* DATASET:
+-------+

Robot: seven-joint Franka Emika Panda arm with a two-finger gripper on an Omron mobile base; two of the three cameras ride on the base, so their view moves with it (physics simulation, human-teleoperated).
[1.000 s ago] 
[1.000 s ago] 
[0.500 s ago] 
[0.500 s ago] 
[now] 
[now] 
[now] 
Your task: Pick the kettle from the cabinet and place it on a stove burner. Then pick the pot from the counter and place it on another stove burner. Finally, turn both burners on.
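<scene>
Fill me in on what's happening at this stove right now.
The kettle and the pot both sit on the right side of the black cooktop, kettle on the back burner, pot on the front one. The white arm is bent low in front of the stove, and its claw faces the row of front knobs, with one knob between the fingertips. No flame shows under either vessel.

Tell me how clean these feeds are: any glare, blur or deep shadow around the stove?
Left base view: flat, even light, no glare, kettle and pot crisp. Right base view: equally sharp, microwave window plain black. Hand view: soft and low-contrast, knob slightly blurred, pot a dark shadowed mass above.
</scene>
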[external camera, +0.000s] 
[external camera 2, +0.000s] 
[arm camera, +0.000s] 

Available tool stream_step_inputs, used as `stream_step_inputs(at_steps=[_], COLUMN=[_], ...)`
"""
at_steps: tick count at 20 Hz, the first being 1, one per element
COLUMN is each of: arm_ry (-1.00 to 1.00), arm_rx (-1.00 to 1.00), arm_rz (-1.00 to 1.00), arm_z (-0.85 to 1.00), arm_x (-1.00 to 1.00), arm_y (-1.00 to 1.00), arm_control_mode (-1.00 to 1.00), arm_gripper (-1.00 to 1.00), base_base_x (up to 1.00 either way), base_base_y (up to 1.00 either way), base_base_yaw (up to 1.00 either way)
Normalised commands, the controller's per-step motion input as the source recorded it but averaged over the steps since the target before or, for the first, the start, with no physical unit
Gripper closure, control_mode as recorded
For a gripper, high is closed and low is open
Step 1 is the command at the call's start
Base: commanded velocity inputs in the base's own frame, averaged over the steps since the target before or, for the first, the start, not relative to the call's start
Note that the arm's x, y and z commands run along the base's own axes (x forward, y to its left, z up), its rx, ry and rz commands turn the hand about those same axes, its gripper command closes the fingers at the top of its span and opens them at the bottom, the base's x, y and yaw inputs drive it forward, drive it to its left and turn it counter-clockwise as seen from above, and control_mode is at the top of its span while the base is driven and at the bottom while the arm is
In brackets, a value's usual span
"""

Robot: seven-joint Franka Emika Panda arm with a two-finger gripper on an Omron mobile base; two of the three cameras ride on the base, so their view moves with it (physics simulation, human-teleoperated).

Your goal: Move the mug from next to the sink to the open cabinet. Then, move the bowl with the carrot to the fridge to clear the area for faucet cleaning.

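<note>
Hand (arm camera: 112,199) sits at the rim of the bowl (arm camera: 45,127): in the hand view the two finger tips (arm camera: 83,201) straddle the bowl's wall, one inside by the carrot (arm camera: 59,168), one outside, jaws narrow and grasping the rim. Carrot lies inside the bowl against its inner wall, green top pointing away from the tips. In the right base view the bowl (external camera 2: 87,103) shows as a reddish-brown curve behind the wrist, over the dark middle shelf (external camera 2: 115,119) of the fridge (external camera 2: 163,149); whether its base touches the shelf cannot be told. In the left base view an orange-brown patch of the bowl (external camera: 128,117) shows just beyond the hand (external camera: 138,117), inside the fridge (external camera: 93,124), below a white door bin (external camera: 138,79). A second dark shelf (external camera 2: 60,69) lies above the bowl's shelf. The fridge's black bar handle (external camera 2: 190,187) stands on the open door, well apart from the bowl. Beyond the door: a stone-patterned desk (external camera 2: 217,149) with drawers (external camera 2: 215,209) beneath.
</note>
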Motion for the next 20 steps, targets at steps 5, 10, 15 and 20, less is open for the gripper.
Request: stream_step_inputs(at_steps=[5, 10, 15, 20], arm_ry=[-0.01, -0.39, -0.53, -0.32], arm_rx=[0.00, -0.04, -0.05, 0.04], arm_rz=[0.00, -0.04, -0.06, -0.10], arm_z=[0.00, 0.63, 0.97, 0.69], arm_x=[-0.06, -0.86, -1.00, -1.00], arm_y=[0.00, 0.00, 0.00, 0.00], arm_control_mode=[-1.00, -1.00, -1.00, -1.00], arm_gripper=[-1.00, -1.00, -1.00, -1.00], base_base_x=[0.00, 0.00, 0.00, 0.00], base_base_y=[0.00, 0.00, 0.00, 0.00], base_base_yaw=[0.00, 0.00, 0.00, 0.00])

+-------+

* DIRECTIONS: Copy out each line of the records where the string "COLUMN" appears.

* RESPONSE AREA:
Available tool stream_step_inputs, used as `stream_step_inputs(at_steps=[_], COLUMN=[_], ...)`
COLUMN is each of: arm_ry (-1.00 to 1.00), arm_rx (-1.00 to 1.00), arm_rz (-1.00 to 1.00), arm_z (-0.85 to 1.00), arm_x (-1.00 to 1.00), arm_y (-1.00 to 1.00), arm_control_mode (-1.00 to 1.00), arm_gripper (-1.00 to 1.00), base_base_x (up to 1.00 either way), base_base_y (up to 1.00 either way), base_base_yaw (up to 1.00 either way)

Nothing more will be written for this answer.